__WHAT NEEDS TO BE DONE__: What you return should match the data exactly, from the first line to the last.

__DATA__:
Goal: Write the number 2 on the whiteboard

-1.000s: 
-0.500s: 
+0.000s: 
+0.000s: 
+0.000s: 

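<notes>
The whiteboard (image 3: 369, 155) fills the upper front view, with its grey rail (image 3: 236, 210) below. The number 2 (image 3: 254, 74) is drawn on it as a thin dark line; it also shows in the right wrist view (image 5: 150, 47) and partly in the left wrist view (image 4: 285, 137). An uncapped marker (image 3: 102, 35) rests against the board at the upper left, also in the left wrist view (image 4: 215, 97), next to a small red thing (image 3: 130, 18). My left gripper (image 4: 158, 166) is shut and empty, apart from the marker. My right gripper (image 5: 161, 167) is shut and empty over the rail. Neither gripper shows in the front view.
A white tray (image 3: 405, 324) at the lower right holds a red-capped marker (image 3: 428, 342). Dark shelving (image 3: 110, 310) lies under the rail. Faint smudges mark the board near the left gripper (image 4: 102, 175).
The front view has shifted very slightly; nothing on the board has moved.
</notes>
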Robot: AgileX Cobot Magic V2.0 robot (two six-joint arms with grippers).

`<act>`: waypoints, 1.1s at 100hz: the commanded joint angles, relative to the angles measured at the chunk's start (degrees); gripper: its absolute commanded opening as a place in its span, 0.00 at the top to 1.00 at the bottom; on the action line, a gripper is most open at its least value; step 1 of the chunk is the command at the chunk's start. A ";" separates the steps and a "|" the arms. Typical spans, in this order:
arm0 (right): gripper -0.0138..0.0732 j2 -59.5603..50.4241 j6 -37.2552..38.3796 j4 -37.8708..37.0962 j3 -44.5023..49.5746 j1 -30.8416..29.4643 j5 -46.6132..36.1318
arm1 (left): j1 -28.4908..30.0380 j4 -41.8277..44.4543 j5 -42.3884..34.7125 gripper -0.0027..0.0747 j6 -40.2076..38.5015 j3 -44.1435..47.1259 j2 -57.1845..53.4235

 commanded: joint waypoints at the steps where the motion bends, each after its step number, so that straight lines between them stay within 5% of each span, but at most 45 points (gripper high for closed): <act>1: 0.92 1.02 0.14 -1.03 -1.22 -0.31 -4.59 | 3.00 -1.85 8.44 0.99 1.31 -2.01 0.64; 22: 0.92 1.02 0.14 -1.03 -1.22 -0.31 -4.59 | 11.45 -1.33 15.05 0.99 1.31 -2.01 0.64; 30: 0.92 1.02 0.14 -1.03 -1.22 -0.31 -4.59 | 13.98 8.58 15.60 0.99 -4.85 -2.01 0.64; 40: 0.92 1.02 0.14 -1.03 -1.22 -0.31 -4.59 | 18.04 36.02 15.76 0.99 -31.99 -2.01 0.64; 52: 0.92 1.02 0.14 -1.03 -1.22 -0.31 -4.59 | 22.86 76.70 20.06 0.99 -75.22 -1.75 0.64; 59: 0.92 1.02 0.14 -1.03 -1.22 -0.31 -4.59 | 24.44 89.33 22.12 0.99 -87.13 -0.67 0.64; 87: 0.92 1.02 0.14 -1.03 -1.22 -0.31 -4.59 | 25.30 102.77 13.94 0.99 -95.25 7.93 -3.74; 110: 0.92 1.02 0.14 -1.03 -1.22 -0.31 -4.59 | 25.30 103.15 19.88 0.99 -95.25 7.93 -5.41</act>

__YOUR SOLUTION__:
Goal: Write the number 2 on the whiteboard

-1.000s: 
-0.500s: 
+0.000s: 
+0.000s: 
+0.000s: 

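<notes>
The whiteboard (image 3: 369, 155) fills the upper front view, with its grey rail (image 3: 236, 210) below. The number 2 (image 3: 254, 74) is drawn on it as a thin dark line; it also shows in the right wrist view (image 5: 150, 47) and partly in the left wrist view (image 4: 285, 137). An uncapped marker (image 3: 102, 35) rests against the board at the upper left, also in the left wrist view (image 4: 215, 97), next to a small red thing (image 3: 130, 18). My left gripper (image 4: 158, 166) is shut and empty, apart from the marker. My right gripper (image 5: 161, 167) is shut and empty over the rail. Neither gripper shows in the front view.
A white tray (image 3: 405, 324) at the lower right holds a red-capped marker (image 3: 428, 342). Dark shelving (image 3: 110, 310) lies under the rail. Faint smudges mark the board near the left gripper (image 4: 102, 175).
The front view has shifted very slightly; nothing on the board has moved.
</notes>
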Robot: AgileX Cobot Magic V2.0 robot (two six-joint arms with grippers).

`<act>`: waypoints, 1.1s at 100hz: the commanded joint angles, relative to the angles measured at the chunk's start (degrees); gripper: its absolute commanded opening as a place in its span, 0.00 at the top to 1.00 at the bottom; on the action line, a gripper is most open at its least value; step 1 of the chunk is the command at the chunk's start. A ";" separates the steps and a "|" the arms. Typical spans, in this order:
arm0 (right): gripper -0.0138..0.0732 j2 -59.5603..50.4241 j6 -37.2552..38.3796 j4 -37.8708..37.0962 j3 -44.5023..49.5746 j1 -30.8416..29.4643 j5 -46.6132..36.1318
arm1 (left): j1 -28.4908..30.0380 j4 -41.8277..44.4543 j5 -42.3884..34.7125 gripper -0.0027..0.0747 j6 -40.2076..38.5015 j3 -44.1435..47.1259 j2 -57.1845..53.4235

 commanded: joint waypoints at the steps where the motion bends, each after its step number, so that straight lines between them stay within 5% of each span, but at most 45 points (gripper high for closed): <act>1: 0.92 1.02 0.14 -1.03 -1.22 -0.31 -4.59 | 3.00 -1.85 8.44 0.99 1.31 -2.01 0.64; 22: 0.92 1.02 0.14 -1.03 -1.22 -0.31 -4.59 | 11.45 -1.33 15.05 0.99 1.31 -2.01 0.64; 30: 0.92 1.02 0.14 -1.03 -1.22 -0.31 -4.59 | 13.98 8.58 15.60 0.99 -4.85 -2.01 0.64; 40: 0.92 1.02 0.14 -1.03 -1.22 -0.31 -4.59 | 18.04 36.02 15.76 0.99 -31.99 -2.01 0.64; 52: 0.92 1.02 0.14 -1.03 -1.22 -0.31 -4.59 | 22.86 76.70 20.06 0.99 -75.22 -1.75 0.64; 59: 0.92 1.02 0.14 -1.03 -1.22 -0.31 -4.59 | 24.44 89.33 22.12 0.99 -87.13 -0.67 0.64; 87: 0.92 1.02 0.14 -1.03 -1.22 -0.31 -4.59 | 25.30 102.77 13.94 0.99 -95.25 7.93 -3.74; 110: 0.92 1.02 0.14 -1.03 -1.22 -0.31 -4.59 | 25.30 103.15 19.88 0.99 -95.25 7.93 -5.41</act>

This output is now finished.